**Your task:** Could you write out all the records once more, exactly?
◆ ◆ ◆
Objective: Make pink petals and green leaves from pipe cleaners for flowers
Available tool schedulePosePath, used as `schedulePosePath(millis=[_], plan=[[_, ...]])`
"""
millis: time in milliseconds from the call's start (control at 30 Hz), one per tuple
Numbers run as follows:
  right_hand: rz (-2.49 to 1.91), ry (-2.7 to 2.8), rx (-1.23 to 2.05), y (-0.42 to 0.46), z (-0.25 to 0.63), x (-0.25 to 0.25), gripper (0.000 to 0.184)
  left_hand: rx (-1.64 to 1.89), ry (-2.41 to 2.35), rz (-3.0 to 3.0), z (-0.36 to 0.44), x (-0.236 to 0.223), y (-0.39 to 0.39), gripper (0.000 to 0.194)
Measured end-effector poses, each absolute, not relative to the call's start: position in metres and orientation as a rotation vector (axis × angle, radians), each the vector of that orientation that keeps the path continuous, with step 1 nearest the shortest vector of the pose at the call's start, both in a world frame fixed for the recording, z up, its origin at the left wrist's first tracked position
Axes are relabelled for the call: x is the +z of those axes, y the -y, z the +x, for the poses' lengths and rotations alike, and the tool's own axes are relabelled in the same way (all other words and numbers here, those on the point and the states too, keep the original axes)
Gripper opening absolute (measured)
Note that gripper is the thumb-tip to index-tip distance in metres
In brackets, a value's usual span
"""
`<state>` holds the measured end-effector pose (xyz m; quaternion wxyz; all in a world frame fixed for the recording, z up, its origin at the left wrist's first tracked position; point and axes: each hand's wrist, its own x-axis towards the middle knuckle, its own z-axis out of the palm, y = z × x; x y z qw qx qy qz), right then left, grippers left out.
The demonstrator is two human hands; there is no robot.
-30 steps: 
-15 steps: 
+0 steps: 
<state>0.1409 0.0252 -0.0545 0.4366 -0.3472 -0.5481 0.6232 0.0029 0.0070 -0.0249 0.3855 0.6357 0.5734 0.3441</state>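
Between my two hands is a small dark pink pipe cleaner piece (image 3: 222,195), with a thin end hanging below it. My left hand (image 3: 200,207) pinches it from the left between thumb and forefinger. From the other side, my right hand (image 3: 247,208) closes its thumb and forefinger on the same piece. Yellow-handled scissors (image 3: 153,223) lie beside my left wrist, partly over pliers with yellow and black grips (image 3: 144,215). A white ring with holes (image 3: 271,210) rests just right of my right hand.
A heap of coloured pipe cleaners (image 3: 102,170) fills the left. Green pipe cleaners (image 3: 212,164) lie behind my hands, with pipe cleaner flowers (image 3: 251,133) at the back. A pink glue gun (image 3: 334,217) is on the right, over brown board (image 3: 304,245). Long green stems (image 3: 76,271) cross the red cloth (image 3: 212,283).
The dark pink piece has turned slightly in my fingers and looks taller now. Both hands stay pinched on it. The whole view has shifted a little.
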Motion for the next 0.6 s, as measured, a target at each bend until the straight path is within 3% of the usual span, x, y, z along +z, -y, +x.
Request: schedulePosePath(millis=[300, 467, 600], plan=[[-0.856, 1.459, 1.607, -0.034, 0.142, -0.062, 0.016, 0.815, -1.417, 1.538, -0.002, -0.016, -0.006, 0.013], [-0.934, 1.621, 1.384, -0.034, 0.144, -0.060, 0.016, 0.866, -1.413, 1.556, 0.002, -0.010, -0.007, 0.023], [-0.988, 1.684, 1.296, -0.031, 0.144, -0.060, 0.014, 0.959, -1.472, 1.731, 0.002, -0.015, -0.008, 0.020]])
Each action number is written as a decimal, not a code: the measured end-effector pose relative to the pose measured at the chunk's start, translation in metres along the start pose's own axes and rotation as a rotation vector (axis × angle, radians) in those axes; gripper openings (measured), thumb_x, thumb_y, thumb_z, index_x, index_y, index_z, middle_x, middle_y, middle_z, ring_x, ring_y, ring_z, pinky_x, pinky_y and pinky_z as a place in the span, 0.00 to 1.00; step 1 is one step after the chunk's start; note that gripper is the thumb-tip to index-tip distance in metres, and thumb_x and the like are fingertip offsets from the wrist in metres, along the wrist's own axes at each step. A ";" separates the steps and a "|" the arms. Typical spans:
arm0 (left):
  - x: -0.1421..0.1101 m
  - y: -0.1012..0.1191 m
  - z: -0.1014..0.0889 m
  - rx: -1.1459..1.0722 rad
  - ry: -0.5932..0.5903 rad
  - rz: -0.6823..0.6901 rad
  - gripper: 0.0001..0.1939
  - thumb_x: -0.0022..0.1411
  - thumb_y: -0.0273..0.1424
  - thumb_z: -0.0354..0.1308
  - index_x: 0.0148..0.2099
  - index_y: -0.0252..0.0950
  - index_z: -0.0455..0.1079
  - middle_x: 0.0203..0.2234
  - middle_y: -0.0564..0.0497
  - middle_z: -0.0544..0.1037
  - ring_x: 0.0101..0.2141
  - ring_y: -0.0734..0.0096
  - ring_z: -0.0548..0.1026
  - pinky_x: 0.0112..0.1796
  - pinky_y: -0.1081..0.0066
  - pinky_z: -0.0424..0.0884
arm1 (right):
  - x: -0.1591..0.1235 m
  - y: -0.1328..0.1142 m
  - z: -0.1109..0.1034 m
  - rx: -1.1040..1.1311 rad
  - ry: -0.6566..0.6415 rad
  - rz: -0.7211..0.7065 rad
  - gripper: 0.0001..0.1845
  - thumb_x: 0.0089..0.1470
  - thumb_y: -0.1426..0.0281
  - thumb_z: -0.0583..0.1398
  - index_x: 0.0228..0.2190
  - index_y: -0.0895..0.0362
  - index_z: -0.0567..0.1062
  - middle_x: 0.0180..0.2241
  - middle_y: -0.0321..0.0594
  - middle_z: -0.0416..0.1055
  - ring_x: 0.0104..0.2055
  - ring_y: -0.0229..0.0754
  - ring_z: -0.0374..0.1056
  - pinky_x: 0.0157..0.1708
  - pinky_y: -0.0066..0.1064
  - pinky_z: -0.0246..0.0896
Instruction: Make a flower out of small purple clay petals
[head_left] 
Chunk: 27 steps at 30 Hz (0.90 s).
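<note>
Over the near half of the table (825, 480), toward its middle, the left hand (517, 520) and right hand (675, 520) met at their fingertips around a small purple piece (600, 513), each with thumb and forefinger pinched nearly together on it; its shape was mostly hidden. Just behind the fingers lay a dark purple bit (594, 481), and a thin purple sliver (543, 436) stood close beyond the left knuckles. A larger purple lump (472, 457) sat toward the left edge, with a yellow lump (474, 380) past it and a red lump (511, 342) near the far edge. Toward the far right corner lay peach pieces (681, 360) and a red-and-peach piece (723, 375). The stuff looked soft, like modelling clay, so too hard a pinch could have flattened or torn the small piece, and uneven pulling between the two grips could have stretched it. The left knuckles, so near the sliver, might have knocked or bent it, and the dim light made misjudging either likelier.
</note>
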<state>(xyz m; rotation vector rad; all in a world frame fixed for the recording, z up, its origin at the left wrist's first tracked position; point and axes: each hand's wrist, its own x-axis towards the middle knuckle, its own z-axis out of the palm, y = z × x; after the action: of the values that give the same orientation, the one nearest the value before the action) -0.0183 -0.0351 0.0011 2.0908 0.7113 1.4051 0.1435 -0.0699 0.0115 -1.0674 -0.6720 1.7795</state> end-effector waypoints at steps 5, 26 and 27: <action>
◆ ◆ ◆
**Answer space:**
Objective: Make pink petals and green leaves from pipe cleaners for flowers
Available tool schedulePosePath, used as `schedulePosePath(millis=[_], plan=[[_, ...]])`
"""
millis: time in milliseconds from the call's start (control at 30 Hz), one per tuple
Numbers run as follows:
  right_hand: rz (-2.49 to 1.91), ry (-2.7 to 2.8), rx (-1.23 to 2.05), y (-0.42 to 0.46), z (-0.25 to 0.63), x (-0.25 to 0.25), gripper (0.000 to 0.184)
  left_hand: rx (-1.64 to 1.89), ry (-2.41 to 2.35), rz (-3.0 to 3.0), z (-0.36 to 0.44), x (-0.236 to 0.223), y (-0.39 to 0.39), gripper (0.000 to 0.194)
Measured end-effector poses, each absolute, not relative to the call's start: position in metres and orientation as a rotation vector (axis × angle, radians), each the vector of that orientation that keeps the path continuous, with step 1 nearest the shortest vector of the pose at the call's start, both in a world frame fixed for the recording, z up, its origin at the left wrist's first tracked position
Axes are relabelled for the call: x is the +z of those axes, y the -y, z the +x, for the poses' lengths and rotations alike, and the tool's own axes are relabelled in the same way (all other words and numbers here, those on the point and the states too, keep the original axes)
Gripper opening absolute (measured)
Note that gripper is the thumb-tip to index-tip distance in metres
In brackets, a value's usual span
"""
`<state>` holds the measured end-effector pose (xyz m; quaternion wxyz; all in a world frame fixed for the recording, z up, its origin at the left wrist's first tracked position; point and axes: each hand's wrist, its own x-axis towards the middle knuckle, its own z-axis out of the palm, y = z × x; x y z qw qx qy qz), right then left, grippers left out.
The demonstrator is two human hands; there is no robot.
-30 steps: 
-15 steps: 
+0 steps: 
<state>0.1409 0.0252 -0.0545 0.4366 -0.3472 -0.5481 0.6232 0.0029 0.0070 -0.0249 0.3855 0.6357 0.5734 0.3441</state>
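Between my two hands is a small dark pink pipe cleaner piece (image 3: 222,195), with a thin end hanging below it. My left hand (image 3: 200,207) pinches it from the left between thumb and forefinger. From the other side, my right hand (image 3: 247,208) closes its thumb and forefinger on the same piece. Yellow-handled scissors (image 3: 153,223) lie beside my left wrist, partly over pliers with yellow and black grips (image 3: 144,215). A white ring with holes (image 3: 271,210) rests just right of my right hand.
A heap of coloured pipe cleaners (image 3: 102,170) fills the left. Green pipe cleaners (image 3: 212,164) lie behind my hands, with pipe cleaner flowers (image 3: 251,133) at the back. A pink glue gun (image 3: 334,217) is on the right, over brown board (image 3: 304,245). Long green stems (image 3: 76,271) cross the red cloth (image 3: 212,283).
The dark pink piece has turned slightly in my fingers and looks taller now. Both hands stay pinched on it. The whole view has shifted a little.
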Motion for the next 0.6 s, as measured, a target at each bend until the straight path is within 3% of the usual span, x, y, z along +z, -y, +x.
Request: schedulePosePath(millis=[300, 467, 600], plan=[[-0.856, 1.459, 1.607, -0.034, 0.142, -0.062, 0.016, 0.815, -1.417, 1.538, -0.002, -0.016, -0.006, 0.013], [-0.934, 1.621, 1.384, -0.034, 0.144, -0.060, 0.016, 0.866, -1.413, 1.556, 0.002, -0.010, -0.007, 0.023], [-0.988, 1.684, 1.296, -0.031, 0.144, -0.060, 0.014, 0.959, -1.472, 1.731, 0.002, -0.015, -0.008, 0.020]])
Each action number is written as a decimal, not a code: the measured end-effector pose relative to the pose measured at the chunk's start, translation in metres along the start pose's own axes and rotation as a rotation vector (axis × angle, radians) in those axes; gripper openings (measured), thumb_x, thumb_y, thumb_z, index_x, index_y, index_z, middle_x, middle_y, middle_z, ring_x, ring_y, ring_z, pinky_x, pinky_y and pinky_z as a place in the span, 0.00 to 1.00; step 1 is one step after the chunk's start; note that gripper is the thumb-tip to index-tip distance in metres, and thumb_x and the like are fingertip offsets from the wrist in metres, along the wrist's own axes at each step. A ";" separates the steps and a "|" the arms. Typical spans:
arm0 (left):
  - x: -0.1421..0.1101 m
  - y: -0.1012..0.1191 m
  - z: -0.1014..0.0889 m
  - rx: -1.1459..1.0722 rad
  - ry: -0.5932..0.5903 rad
  - rz: -0.6823..0.6901 rad
  - gripper: 0.0001..0.1939
  - thumb_x: -0.0022..0.1411
  - thumb_y: -0.0273..0.1424
  - thumb_z: -0.0354..0.1308
  - index_x: 0.0148..0.2099
  - index_y: -0.0252..0.0950
  - index_z: -0.0455..0.1079
  - middle_x: 0.0203..0.2234
  - middle_y: -0.0564..0.0497
  - middle_z: -0.0544..0.1037
  - ring_x: 0.0101..0.2141
  - ring_y: -0.0734..0.0096
  - ring_z: -0.0548..0.1026
  - pinky_x: 0.0112..0.1796
  - pinky_y: -0.1081..0.0066
  - pinky_z: -0.0424..0.0884
arm1 (right):
  - x: -0.1591..0.1235 m
  - y: -0.1328..0.1142 m
  - z: -0.1109..0.1034 m
  - rx: -1.1040..1.1311 rad
  - ry: -0.6566..0.6415 rad
  - rz: -0.7211..0.7065 rad
  - gripper: 0.0001..0.1845
  - thumb_x: 0.0089..0.1470
  - thumb_y: -0.1426..0.0281
  - thumb_z: -0.0583..0.1398
  - index_x: 0.0228..0.2190
  - index_y: -0.0895..0.0362
  - index_z: -0.0567..0.1062
  - middle_x: 0.0180..0.2241
  - middle_y: -0.0321..0.0594
  - middle_z: -0.0416..0.1055
  - ring_x: 0.0104..0.2055
  - ring_y: -0.0229..0.0754
  - ring_z: -0.0374..0.1056
  - pinky_x: 0.0157..0.1708
  - pinky_y: -0.0066..0.1064
  - pinky_z: -0.0246..0.0896
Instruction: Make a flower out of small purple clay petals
[head_left] 
Chunk: 27 steps at 30 Hz (0.90 s).
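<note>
Over the near half of the table (825, 480), toward its middle, the left hand (517, 520) and right hand (675, 520) met at their fingertips around a small purple piece (600, 513), each with thumb and forefinger pinched nearly together on it; its shape was mostly hidden. Just behind the fingers lay a dark purple bit (594, 481), and a thin purple sliver (543, 436) stood close beyond the left knuckles. A larger purple lump (472, 457) sat toward the left edge, with a yellow lump (474, 380) past it and a red lump (511, 342) near the far edge. Toward the far right corner lay peach pieces (681, 360) and a red-and-peach piece (723, 375). The stuff looked soft, like modelling clay, so too hard a pinch could have flattened or torn the small piece, and uneven pulling between the two grips could have stretched it. The left knuckles, so near the sliver, might have knocked or bent it, and the dim light made misjudging either likelier.
</note>
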<state>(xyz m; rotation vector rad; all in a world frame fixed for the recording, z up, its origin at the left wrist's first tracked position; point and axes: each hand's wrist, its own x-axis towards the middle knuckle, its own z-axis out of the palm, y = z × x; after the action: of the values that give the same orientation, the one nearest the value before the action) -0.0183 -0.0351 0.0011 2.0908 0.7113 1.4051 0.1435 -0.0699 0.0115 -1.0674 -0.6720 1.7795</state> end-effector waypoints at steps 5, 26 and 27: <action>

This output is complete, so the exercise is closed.